The method developed at the University of Pennsylvania School of Medicine delivered a broadly neutralizing flu antibody into the nasal passages of ferrets and mice, protecting them against potentially lethal flu.
The research is still in its initial stages, but could offer a new tool against influenza infections which kill 500,000 people globally each year, scientists said.
A single dose appeared to protect mice for as long as nine months against a range of flu strains, including three strains of H5N1, a deadly bird flu, and and two strains of H1N1, known widely as the "swine flu" that emerged in 2009.
Typically, influenza viruses evolve so rapidly that a new vaccine is created each year, offering only limited protection against the flu which can be lethal particularly in the elderly and those with weak immune systems.
The research published in the journal Science Translational Medicine did not experiment with the latest form of bird flu to emerge from China, H7N9, which has killed 37 of the 132 people infected since March.
According to a separate study in The Lancet on Tuesday, some H7N9 bird flu patients have already been found to be resistant existing antivirals, likely as a result of treatment with Tamiflu.
"The experiments described in our paper provide critical proof-of-concept in animals," said lead researcher James Wilson, of the department of pathology and laboratory medicine at the University of Pennsylvania.

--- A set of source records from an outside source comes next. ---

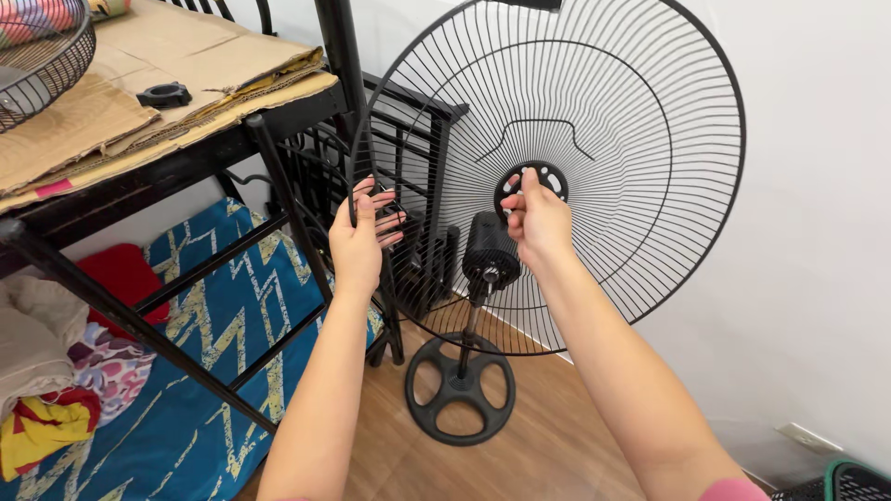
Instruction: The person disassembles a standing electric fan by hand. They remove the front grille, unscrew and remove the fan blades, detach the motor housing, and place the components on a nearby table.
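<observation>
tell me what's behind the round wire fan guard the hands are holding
Through the wire fan guard show a white wall and a black metal frame. The left hand grips its rim, the right hand its hub, hiding what lies behind it.

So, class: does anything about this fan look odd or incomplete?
Yes. The fan has no blades and no front cover. Only the rear wire guard sits at the motor, steadied by the left hand at its rim and the right hand at its hub.

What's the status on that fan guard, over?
Left hand grips the fan guard rim. Right hand at the guard's centre ring. Motor housing just behind; bed frame close at the left.
</observation>
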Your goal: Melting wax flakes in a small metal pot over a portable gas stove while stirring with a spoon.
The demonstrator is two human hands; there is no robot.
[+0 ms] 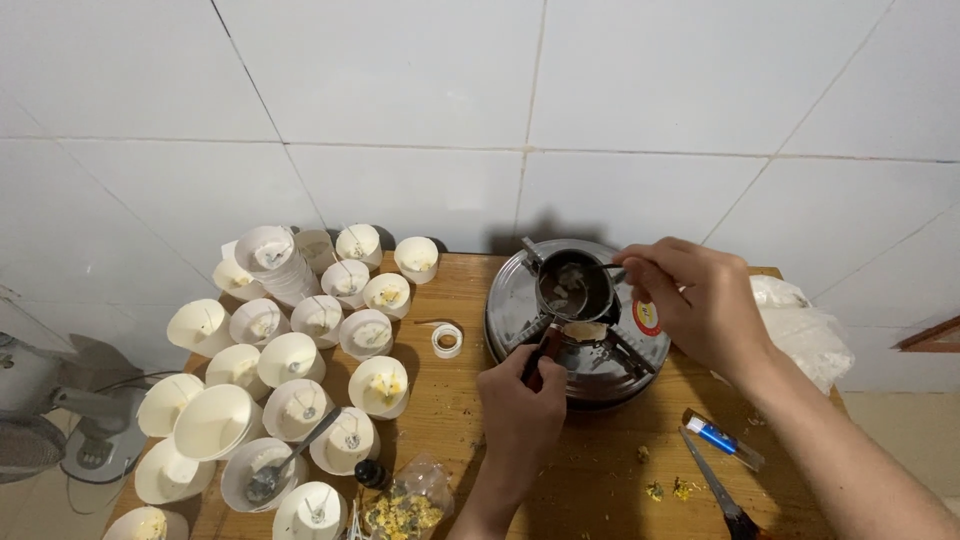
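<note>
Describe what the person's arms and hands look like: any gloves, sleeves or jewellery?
Both are bare. The left hand and the right hand wear no gloves, and no rings, watch or bracelet show on the sides in view. Both forearms are uncovered as far as the picture's edge, so no sleeve appears. No tape, bandage or markings can be seen.

Desk (600, 470): brown wood grain. Cups (290, 360): white paper, some with yellow flecks inside. Stove (510, 300): silver metal with a red-and-yellow sticker. Pot (573, 287): dark grey. Tape roll (447, 340): white. Lighter (722, 439): blue. Wall (400, 100): white tiles.
</note>
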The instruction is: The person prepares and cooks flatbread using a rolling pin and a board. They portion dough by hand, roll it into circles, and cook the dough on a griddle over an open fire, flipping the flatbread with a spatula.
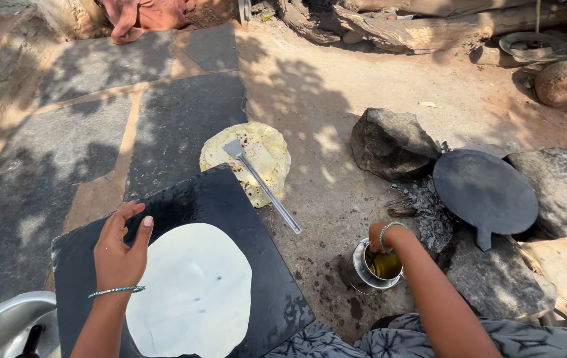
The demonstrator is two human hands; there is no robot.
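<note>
A thin white round of rolled dough [194,292] lies on a black stone slab [230,205]. My left hand [121,245] rests flat on the slab at the dough's left edge, fingers apart, holding nothing. My right hand [381,240] reaches down into a small steel pot [366,268] of yellowish oil; its fingers are hidden inside. A black round griddle [485,191] sits on stones over ash to the right. Cooked flatbreads [267,156] lie stacked on the ground with a metal spatula [260,182] resting across them.
Large rocks [389,142] ring the fire ash [426,209]. A steel basin [2,325] shows at the lower left corner. Logs [416,30] and a round dish [533,45] lie at the back right. Orange cloth [141,14] lies at the top.
</note>
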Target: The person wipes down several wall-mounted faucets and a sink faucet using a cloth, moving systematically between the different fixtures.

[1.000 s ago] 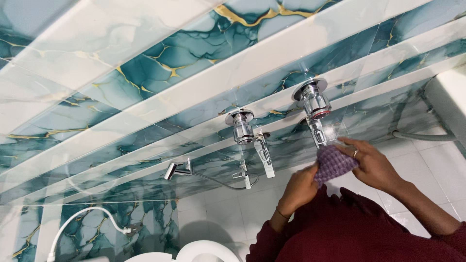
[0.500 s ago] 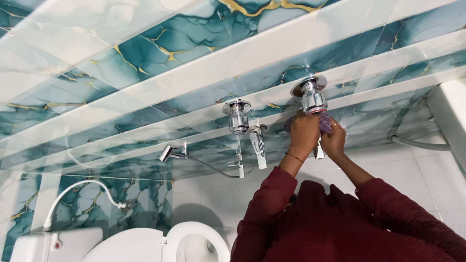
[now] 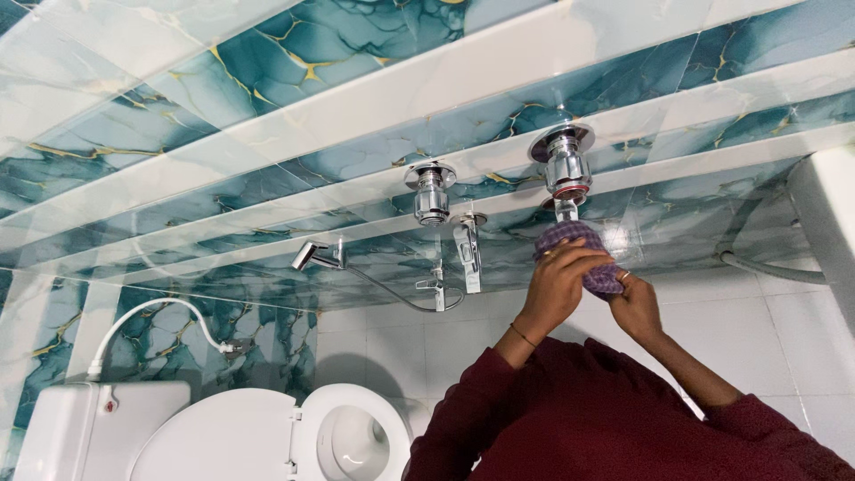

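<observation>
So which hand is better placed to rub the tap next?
Left. The left hand wraps the purple cloth over the chrome tap handle; the right hand only touches the cloth's lower edge.

Dark maroon long sleeves (image 3: pixel 499 401); thin bangle at the left wrist, perhaps a ring on the right hand (image 3: pixel 637 307).
</observation>
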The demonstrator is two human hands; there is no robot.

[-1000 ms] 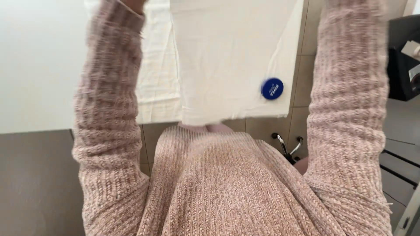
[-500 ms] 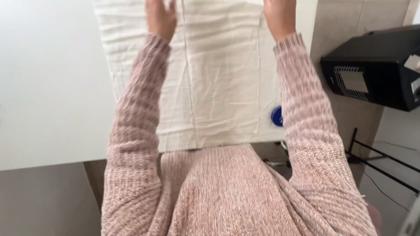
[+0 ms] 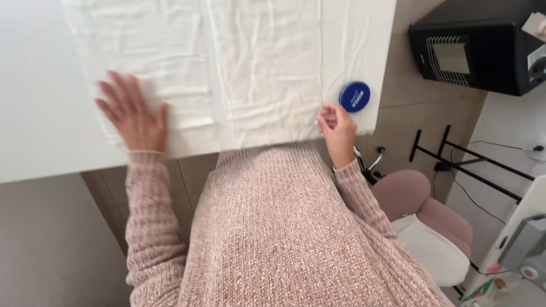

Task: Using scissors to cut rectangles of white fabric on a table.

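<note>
A white creased cloth [image 3: 250, 68] lies spread on the white table [image 3: 40, 102]. My left hand [image 3: 131, 113] rests flat on the cloth's near left part, fingers spread. At the cloth's near right corner, my right hand [image 3: 336, 128] has its fingers pinched on the cloth's edge. A small round blue tin [image 3: 354, 96] sits on the table just beyond my right hand, beside the cloth's right edge. My pink knitted sleeves and jumper fill the lower part of the view.
A black box-shaped appliance [image 3: 478, 51] stands on the floor at the upper right. Below it are a black metal rack [image 3: 466, 159] with cables and a pink chair [image 3: 421, 204]. The table's near edge runs just under my hands.
Both hands have come back from the cloth's far side to its near edge. The left hand now lies flat at the near left, the right hand at the near right corner.
</note>
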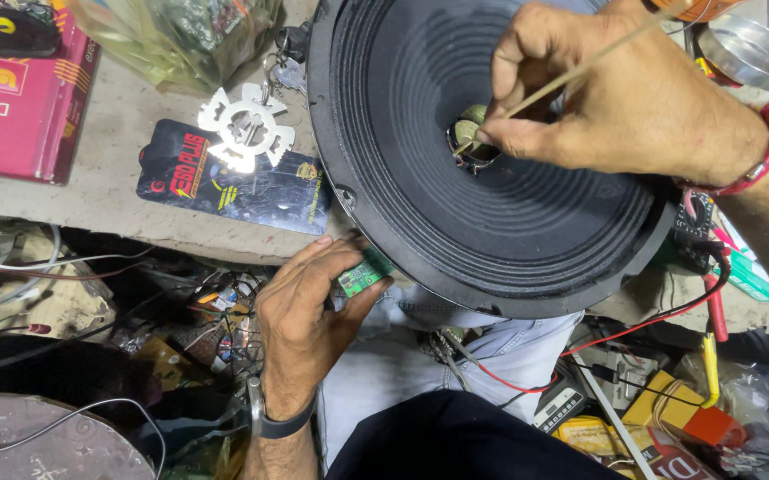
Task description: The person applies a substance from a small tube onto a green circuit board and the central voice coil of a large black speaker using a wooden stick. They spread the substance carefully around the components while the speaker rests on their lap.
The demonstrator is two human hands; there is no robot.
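Head view: my right hand [620,107] pinches a thin stick [571,76], its tip at the centre hole of a black speaker cone [455,213] on the bench [109,133]; my left hand [309,307] grips a small green board [365,274] against the cone's rim.

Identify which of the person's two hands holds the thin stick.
The right hand: it pinches the thin stick over the speaker cone. The left hand holds a small green board.
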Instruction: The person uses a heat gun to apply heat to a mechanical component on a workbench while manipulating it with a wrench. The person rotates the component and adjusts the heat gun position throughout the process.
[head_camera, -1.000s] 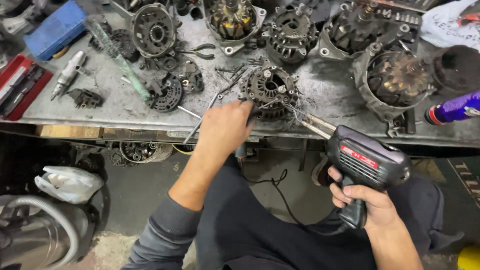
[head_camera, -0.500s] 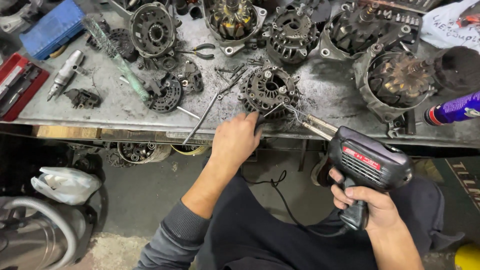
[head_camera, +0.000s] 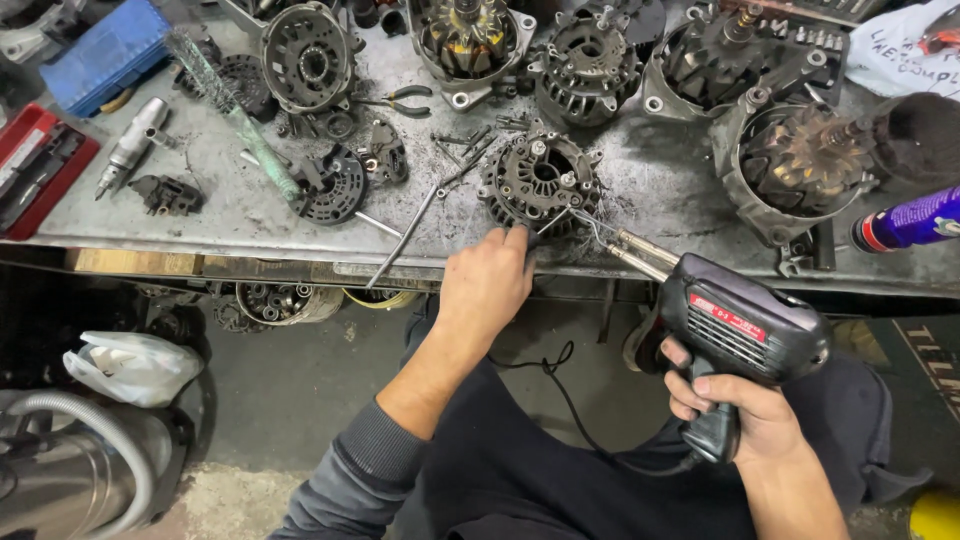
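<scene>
Your bench (head_camera: 660, 190) is a grey metal top packed with alternator housings and rotors from 9 round to 3 o'clock. Next biggest, the black soldering gun (head_camera: 735, 325) at about 4 o'clock: your right hand (head_camera: 740, 405) has its grip wrapped round the handle, and the tip reaches up toward 12 to the wires of the round stator part (head_camera: 540, 180), which sits near the bench's front edge, dead centre. Your left hand (head_camera: 485, 285), grip loosely curled, has its fingertips on that part's near rim; can't tell if it's pinching anything. A thin metal rod (head_camera: 405, 240) lies just left, at 10 o'clock.
</scene>
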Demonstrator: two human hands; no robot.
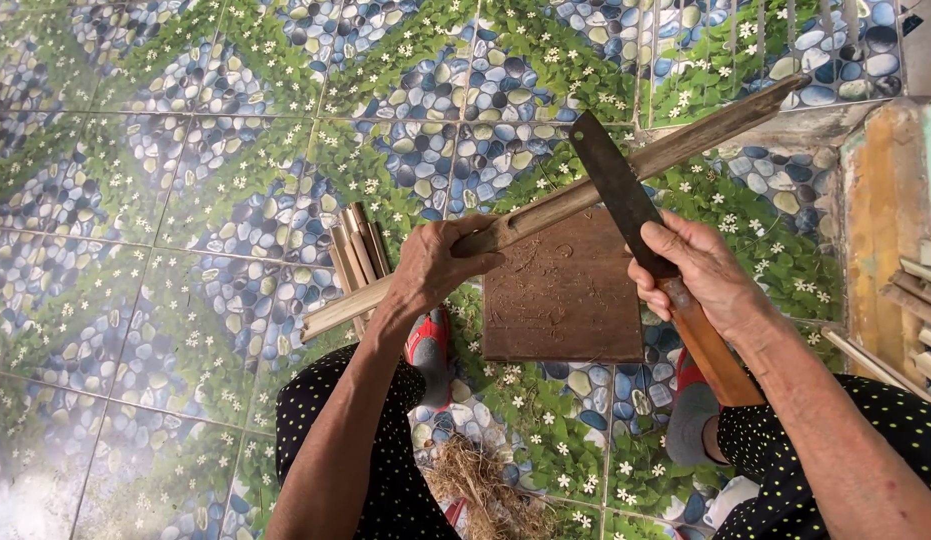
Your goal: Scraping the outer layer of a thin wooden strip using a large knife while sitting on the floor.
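Observation:
My left hand (435, 265) grips a long bamboo strip (685, 140) near its middle; the strip slants from lower left to upper right above a brown wooden board (565, 300) on the floor. My right hand (697, 272) holds the wooden handle of a cleaver-like knife (610, 170), whose dark blade crosses the strip from above and rests against it.
A bundle of short bamboo sticks (357, 250) lies left of the board on the pebble-and-flower patterned tile floor (165, 200). More strips (915, 300) lean at the right edge. Fibrous shavings (485, 485) pile between my knees, beside my red-and-grey shoes (430, 350).

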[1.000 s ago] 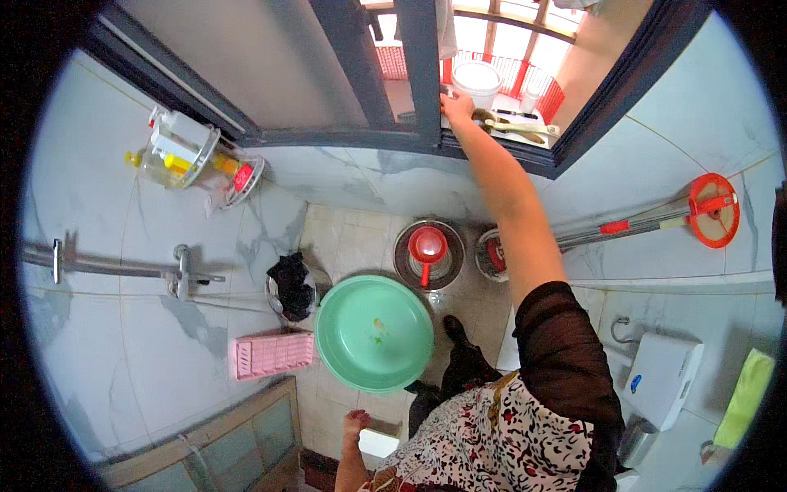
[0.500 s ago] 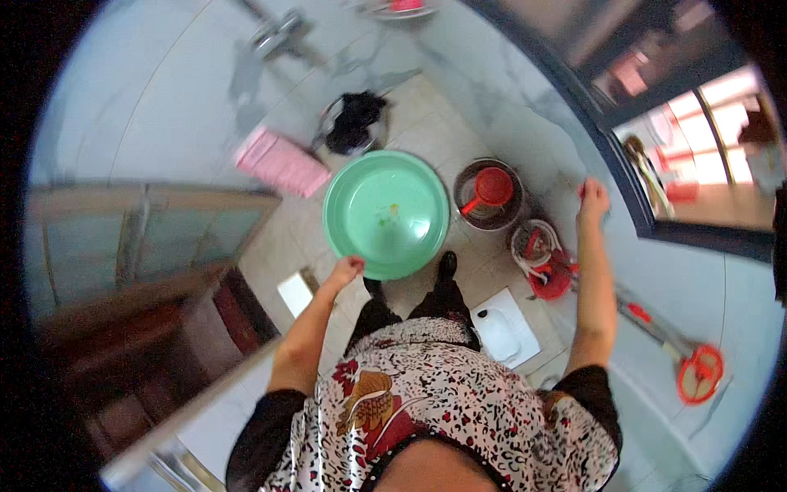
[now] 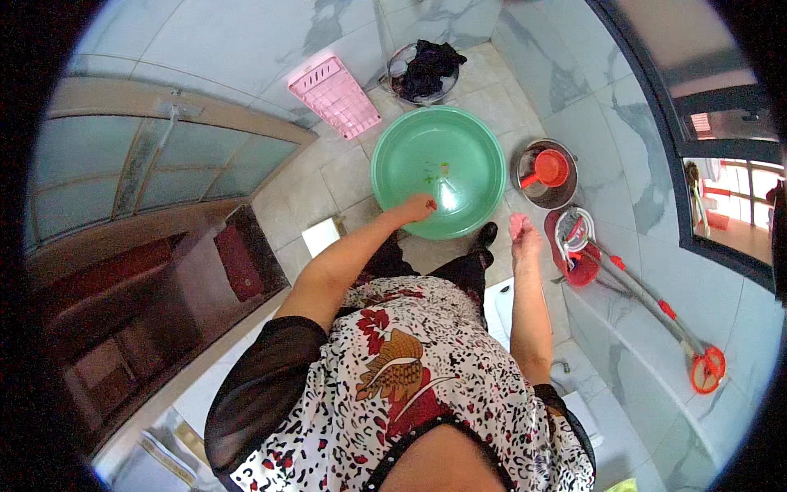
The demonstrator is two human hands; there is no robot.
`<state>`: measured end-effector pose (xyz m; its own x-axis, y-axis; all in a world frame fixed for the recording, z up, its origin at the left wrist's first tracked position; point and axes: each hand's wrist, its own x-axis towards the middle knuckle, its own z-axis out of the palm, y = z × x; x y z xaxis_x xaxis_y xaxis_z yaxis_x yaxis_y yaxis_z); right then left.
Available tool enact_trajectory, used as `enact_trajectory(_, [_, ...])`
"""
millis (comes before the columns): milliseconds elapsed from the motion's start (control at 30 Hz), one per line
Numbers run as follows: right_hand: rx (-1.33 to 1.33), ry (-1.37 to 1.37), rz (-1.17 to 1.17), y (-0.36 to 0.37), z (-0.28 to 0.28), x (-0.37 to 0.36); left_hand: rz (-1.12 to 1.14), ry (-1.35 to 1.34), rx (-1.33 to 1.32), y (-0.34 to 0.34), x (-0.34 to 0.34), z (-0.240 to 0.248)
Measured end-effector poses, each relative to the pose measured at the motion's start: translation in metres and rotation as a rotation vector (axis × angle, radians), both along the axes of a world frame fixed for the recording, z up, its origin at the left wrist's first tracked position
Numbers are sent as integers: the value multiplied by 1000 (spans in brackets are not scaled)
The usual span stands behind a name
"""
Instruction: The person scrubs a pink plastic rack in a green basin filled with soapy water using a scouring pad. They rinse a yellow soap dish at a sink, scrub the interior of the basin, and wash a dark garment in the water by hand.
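A large green basin (image 3: 393, 168) stands on the tiled floor in front of my feet, with a few small yellow and green marks on its bottom. My left hand (image 3: 416, 209) hangs over the basin's near side, fingers curled; whether anything is inside them is hidden. Right of the basin, my right hand (image 3: 527, 239) is closed on a small, crumpled-looking pink item (image 3: 518, 221), too small to name surely. Nearest to that hand are a metal bucket (image 3: 566, 197) with a red dipper (image 3: 551, 168) in it, and a red mop bucket (image 3: 580, 275).
A pink slatted rack (image 3: 336, 97) leans by the left wall. Behind the basin sits a bowl of dark cloth (image 3: 429, 70). A long-handled mop (image 3: 648, 299) slants along the right wall, below a dark-framed window (image 3: 684, 197). At left is a glass-paned door (image 3: 94, 176).
My right hand has come down from near the window wall toward the basin's right side. My left hand has moved from the near rim to over the basin. The view has shifted.
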<state>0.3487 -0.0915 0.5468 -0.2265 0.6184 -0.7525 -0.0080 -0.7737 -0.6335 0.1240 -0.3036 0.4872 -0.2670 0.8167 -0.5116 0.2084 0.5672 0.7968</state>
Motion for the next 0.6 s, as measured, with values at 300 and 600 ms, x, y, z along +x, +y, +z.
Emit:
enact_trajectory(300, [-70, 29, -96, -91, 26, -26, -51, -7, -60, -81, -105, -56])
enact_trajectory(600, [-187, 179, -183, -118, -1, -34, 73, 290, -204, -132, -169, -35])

"Further development of this approach for pandemic flu has taken on more urgency in light of the spreading infection in China of the lethal bird strain of H7N9 virus in humans."
Scientists cloned a gene that encodes an antibody that works against many strains of flu, then engineered cells that line the nasal passages and express a broadly neutralizing antibody that wards off flu.
The method uses adeno-associated virus vectors based on a primate virus, AAV9, to deliver broadly neutralizing antibodies to a section of the flu virus that is not believed to evolve as rapidly as other parts.
If the technique can be proven to work in people, its benefits would include speed of use against a pandemic -- which usually does not allow enough time to develop an effective treatment -- and a non-invasive, low cost application.
"Overall, the information is pretty useful," said Suresh Mittal, a professor of comparative pathobiology in Purdue's College of Veterinary Medicine, who was not involved in the research.
He said more needs to be done to determine the optimal dosage in humans, to find out how long the protective effects may last and if influenza can find a way to outsmart even a broadly neutralizing antibody.
"But as usual, once the new information comes in there will be a lot of other work that needs to be done," Mittal told AFP.
Clinical trials in humans to evaluate the use of adeno-associated virus vectors as gene delivery agents in cancer therapy are already under way.